The use of technology is linked to this self-determination. From the early days of Friends Reunited (remember them?) to the ubiquity of Facebook, a very modern preoccupation is to check out what other people (often from your past, often those you don't really see any more) are doing/what they have achieved/how fat they've got or not as the case maybe. This can become addictive, and seems quite ironic that for a society that can communicate instantly with anyone in the entire world at any time, we spend SO much time looking back. One of the most memorable scenes in the film is where Ariadne (Ellen Page) imagines the dream world folding in on itself, with the ground forming the sky. Is the Chinese-box style narrative a comment on this? Or the confines of a depressive mind-set, whose thought patterns run around and around on the same track?
Dr Who is less ambiguous in its judgement of the past (and future). Of course Rory chooses the young Amy. He had no choice; she was his future. The old Amy was stuck in the past (or future), isolated, hating, suddenly a genius capable of constructing a sonic screwdriver out of a bit of piping and a hairpin.

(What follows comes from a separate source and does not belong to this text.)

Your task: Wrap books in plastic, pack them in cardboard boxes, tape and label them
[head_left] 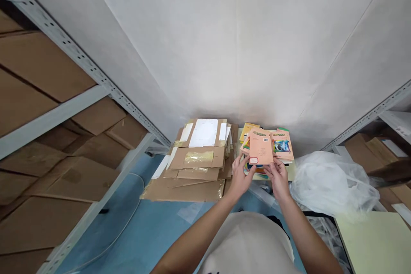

Yet she was still Amy. Of course Amy is in a literal prison, but this has been shored up by her making a prison out of her memories ('I knew a boy who pretended to be in a band...'). The inability to move on from the past, this episode suggests, will age you, make you embittered. Existing only to survive. The technology here is designed to at once keep people alive (or at least comfortable in the passage to death), yet for the all-too-human Amy it is a living death. One touch from the (frankly slightly silly) handbots and she's a gonner. Lack of human contact, present, warm, messy, is the stuff of life in Dr Who. Interestingly Amy builds herself a Rory, with a smiley face but no hands. Now she has control. The final scene of 'The Girl Who Waited' sees old Amy and Rory touching hands through the glass door of the Tardis. They touch, but do not touch. Because old Amy cannot forgive, she cannot break through the wall she has built around herself. Technology distances, yet gives the illusion of closeness. And yes, I cried at the end of both of these. But then I'm soft.